QUASE 199 ANOS – Este é o primeiro caso de Cabral julgado num tribunal de segunda instância no Rio. Em Curitiba, ele já havia sido condenado num tribunal de segunda instância.

Agora, o total da pena de Cabral em todas as nove condenações chega a 198 anos e 6 meses. Com o julgamento, as novas penas ficaram assim definidas:

Sergio Cabral – 45 anos e 9 meses; Wilson Carlos – 18 anos e 1 mês; Hudson Braga – 18 anos e 4 meses; Carlos Miranda – 20 anos e 6 meses; Vagner Jordão – 13 anos e 6 meses; Adriana Ancelmo – 12 anos e 11 meses; Paulo Magalhães Pinto – 3 anos e 6 meses; José Orlando Rabelo – absolvido; Luís Paulo Reis 3 anos e 7 meses; Carlos Borges – 3 anos e 6 meses; Luiz Carlos Bezerra 5 anos e 8 meses.

O JULGAMENTO – O relator da Lava Jato no Rio na 1ª Turma do Tribunal Regional Federal da Segunda Região (TRF-2), desembargador Abel Gomes, foi o primeiro a votar. O magistrado se manifestou pelo aumento a pena do ex-governador Sérgio Cabral (MDB) em processo aberto com base na Operação Calicute.

O aumento da pena, no voto do relator, foi de 7 meses: era de 45 anos e 2 meses na decisão de primeira instância e, no voto dele, passou a 45 anos e 9 meses.

Abel Gomes também pediu pelo aumento da pena de Adriana Ancelmo, mulher de Sérgio Cabral, na Operação Calicute. Antes, era de 18 anos e 3 meses. Mas o desembargador quer que suba para 21 anos e 9 meses.
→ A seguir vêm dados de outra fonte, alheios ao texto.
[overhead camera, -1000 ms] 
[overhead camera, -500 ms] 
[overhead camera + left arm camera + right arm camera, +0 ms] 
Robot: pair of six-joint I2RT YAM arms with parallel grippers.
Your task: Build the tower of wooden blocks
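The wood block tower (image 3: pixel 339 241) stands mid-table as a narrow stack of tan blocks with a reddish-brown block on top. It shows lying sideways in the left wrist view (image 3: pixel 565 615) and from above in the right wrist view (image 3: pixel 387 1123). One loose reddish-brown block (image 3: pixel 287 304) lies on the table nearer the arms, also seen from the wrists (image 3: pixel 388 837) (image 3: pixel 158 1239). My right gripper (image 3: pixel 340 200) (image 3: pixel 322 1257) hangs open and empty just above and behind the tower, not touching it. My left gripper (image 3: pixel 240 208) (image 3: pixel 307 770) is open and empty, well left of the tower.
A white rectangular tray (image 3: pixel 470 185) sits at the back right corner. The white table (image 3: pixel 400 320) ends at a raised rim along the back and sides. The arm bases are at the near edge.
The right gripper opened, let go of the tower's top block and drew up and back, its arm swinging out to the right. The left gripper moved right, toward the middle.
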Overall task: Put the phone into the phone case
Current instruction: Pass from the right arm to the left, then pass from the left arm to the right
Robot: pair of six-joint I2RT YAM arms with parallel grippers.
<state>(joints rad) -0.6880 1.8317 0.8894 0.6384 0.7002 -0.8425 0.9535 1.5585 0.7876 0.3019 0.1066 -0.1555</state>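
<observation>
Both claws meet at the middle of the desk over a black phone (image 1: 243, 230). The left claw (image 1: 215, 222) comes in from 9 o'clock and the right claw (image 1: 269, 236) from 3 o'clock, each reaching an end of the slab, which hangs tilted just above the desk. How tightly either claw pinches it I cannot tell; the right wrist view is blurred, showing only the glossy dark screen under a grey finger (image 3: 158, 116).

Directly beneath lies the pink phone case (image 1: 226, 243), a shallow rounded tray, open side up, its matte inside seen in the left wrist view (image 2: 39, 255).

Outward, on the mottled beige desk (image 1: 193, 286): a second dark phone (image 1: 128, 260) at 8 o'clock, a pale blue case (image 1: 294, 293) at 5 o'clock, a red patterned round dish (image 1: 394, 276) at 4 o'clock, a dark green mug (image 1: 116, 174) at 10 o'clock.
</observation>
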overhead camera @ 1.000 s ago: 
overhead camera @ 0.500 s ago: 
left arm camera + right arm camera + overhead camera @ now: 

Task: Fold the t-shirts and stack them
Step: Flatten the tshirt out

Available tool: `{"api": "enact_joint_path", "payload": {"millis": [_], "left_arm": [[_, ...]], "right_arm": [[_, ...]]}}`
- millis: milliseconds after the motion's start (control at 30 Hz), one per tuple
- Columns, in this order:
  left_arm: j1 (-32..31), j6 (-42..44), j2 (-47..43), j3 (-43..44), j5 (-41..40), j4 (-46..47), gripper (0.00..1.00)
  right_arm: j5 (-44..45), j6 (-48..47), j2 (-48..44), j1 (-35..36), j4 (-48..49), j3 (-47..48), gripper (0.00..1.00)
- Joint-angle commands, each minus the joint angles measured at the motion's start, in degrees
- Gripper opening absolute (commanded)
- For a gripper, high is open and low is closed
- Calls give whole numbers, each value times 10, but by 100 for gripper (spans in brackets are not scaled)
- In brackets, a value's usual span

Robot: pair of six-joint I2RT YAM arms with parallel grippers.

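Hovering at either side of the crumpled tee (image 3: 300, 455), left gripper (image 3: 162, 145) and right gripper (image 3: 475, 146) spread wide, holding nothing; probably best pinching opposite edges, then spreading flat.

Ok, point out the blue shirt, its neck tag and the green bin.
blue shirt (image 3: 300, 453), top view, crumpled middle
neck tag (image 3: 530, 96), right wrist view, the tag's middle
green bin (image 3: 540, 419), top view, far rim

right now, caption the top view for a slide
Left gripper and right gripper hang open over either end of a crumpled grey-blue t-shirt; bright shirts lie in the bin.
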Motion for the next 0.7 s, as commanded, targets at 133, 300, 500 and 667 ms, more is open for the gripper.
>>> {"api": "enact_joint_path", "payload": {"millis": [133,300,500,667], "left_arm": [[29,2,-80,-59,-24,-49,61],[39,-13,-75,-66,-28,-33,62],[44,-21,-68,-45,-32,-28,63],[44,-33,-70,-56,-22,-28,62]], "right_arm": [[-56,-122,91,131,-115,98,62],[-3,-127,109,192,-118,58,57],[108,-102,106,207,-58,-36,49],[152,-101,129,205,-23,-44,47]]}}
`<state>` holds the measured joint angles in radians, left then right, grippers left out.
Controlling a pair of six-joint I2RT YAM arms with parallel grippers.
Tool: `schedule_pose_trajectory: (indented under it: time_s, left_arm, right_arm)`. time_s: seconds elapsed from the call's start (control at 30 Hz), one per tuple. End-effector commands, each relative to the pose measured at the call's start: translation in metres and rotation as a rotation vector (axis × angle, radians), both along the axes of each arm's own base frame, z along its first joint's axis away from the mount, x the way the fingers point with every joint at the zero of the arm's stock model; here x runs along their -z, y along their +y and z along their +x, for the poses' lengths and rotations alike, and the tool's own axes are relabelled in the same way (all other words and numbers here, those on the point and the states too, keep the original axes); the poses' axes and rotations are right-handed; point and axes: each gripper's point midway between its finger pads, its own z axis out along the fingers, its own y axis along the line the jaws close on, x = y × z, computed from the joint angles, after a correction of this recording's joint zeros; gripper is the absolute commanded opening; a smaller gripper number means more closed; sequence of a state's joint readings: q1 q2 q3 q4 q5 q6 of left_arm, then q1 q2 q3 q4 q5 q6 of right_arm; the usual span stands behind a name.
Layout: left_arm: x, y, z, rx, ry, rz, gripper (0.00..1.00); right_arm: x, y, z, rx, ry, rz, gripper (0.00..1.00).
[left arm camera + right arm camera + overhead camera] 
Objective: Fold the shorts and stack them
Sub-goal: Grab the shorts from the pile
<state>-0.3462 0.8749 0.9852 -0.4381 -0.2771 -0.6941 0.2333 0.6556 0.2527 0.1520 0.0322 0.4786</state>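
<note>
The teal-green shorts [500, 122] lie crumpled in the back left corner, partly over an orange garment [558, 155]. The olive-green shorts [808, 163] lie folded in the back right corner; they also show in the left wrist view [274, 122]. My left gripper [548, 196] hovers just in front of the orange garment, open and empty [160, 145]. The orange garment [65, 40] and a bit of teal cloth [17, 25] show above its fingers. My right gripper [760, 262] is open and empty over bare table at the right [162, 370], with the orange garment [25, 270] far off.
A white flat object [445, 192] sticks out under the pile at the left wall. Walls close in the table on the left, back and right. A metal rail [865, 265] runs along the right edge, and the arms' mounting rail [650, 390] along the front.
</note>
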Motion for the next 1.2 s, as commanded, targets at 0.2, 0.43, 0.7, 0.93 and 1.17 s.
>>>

OUTROS VOTOS – O segundo a votar foi o desembargador revisor, Paulo Espírito Santo. Ele defendeu o aumento da condenação. O magistrado disse que Sérgio Cabral tem “personalidade voltada para o crime” e pediu o aumento da pena na Calicute para 59 anos e 1 mês. “Para mim, esse é o maior caso de corrupção que já vivemos aqui”, defendeu.

O presidente da Turma, Antonio Ivan Athié manteve a pena determinada pelo juiz de primeira instância e fez duras críticas ao esquema de corrupção. “Fatos mostram não compensar a ganância estratosférica. Trevas levam parentes e amigos iludidos por benesses que nem benesses são, quase sempre à custa do sofrimento do povo”.